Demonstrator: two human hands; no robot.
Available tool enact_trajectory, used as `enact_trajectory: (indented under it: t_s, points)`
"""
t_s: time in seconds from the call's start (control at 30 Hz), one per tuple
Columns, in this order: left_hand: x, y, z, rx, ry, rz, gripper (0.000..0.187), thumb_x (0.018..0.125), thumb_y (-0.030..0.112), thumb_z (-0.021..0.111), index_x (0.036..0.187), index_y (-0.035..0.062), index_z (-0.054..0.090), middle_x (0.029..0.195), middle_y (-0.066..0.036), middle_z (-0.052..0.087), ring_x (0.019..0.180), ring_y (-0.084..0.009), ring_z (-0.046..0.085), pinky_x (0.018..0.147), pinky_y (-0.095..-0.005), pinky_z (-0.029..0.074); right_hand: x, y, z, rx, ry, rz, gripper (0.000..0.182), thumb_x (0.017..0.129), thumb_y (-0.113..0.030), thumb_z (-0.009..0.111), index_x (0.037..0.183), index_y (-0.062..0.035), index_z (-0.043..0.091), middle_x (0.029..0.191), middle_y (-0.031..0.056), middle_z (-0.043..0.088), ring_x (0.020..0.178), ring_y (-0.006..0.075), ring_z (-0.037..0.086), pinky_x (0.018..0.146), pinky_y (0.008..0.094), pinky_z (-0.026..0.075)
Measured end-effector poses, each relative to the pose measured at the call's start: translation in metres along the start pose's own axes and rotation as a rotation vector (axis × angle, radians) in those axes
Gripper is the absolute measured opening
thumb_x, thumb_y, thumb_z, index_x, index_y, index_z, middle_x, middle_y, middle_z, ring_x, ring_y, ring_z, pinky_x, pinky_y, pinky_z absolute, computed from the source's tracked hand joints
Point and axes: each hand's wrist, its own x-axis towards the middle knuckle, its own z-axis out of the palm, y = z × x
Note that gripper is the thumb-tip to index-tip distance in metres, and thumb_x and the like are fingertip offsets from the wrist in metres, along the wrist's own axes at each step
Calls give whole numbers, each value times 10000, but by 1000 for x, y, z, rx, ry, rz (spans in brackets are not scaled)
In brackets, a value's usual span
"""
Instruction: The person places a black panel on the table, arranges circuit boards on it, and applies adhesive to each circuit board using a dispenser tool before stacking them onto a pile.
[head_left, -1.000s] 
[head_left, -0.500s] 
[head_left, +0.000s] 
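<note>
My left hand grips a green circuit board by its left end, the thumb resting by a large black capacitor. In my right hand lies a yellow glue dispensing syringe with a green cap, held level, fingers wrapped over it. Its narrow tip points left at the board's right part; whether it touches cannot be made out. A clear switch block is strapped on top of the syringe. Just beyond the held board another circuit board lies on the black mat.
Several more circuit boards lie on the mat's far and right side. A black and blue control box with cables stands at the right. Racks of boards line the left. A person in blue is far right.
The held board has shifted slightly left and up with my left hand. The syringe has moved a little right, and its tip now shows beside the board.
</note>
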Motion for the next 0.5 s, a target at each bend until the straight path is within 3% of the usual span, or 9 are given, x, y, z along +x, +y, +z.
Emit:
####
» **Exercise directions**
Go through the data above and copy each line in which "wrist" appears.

» **Answer**
Point and axes: each hand's wrist, its own x-axis towards the middle knuckle, its own z-axis out of the palm, y = z × x
Note that gripper is the thumb-tip to index-tip distance in metres, and thumb_x and the like are fingertip offsets from the wrist in metres, along the wrist's own axes at each step

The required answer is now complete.